▸ **DIRECTIONS**: Taking the first line of the listing as the start and the line containing "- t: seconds" as the end, reproduce everything in between exactly, both ends included.

▸ **THE DATA**:

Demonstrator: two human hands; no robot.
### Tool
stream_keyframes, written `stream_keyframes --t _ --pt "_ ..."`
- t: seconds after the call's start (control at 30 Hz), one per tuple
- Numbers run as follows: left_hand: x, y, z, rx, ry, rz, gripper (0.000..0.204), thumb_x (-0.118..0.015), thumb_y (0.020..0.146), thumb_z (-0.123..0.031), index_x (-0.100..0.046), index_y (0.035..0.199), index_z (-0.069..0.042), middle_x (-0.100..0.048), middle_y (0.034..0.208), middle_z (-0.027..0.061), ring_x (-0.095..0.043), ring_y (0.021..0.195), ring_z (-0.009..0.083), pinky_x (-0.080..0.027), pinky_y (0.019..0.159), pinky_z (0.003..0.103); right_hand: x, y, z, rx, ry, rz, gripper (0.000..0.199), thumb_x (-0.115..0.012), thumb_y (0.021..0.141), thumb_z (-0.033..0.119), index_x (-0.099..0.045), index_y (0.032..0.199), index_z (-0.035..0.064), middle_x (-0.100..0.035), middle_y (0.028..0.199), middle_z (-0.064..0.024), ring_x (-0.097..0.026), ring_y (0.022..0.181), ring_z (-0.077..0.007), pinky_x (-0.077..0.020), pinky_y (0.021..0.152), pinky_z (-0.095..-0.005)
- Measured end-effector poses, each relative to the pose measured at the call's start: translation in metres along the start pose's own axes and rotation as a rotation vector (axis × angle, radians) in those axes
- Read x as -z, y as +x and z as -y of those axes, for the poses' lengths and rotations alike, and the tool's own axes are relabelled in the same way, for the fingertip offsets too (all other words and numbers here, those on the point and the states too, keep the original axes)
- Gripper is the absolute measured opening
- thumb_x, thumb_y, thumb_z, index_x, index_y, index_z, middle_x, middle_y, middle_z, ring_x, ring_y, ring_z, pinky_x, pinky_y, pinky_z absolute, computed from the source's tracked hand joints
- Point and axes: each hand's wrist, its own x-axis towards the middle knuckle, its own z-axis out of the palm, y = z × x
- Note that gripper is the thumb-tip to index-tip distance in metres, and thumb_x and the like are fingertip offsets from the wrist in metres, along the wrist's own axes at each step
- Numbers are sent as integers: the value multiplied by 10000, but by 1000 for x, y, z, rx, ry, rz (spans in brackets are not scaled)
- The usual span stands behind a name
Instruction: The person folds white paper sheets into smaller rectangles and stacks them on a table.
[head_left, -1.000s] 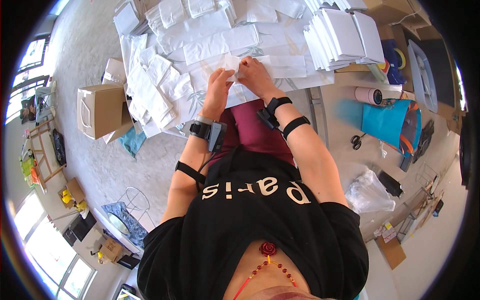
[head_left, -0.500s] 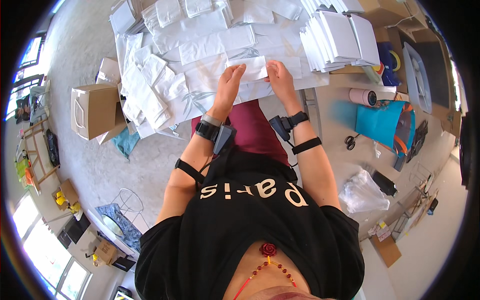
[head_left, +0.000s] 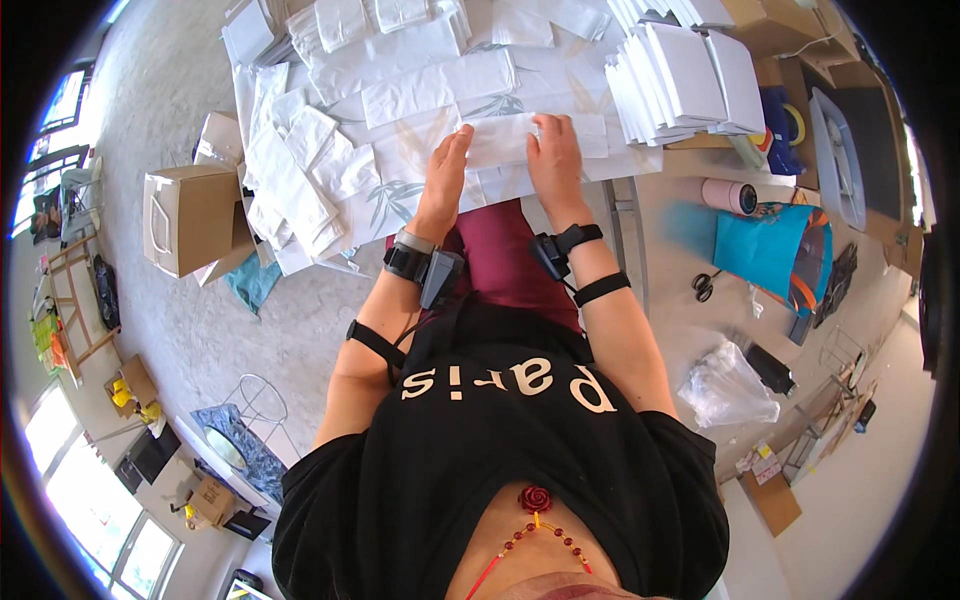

▸ **EXERCISE RESPONSE**:
Demonstrator: two human hands; no robot.
### Tool
stream_keyframes, written `stream_keyframes --t _ --pt "_ ..."`
- t: seconds after the call's start (control at 30 Hz), one per tuple

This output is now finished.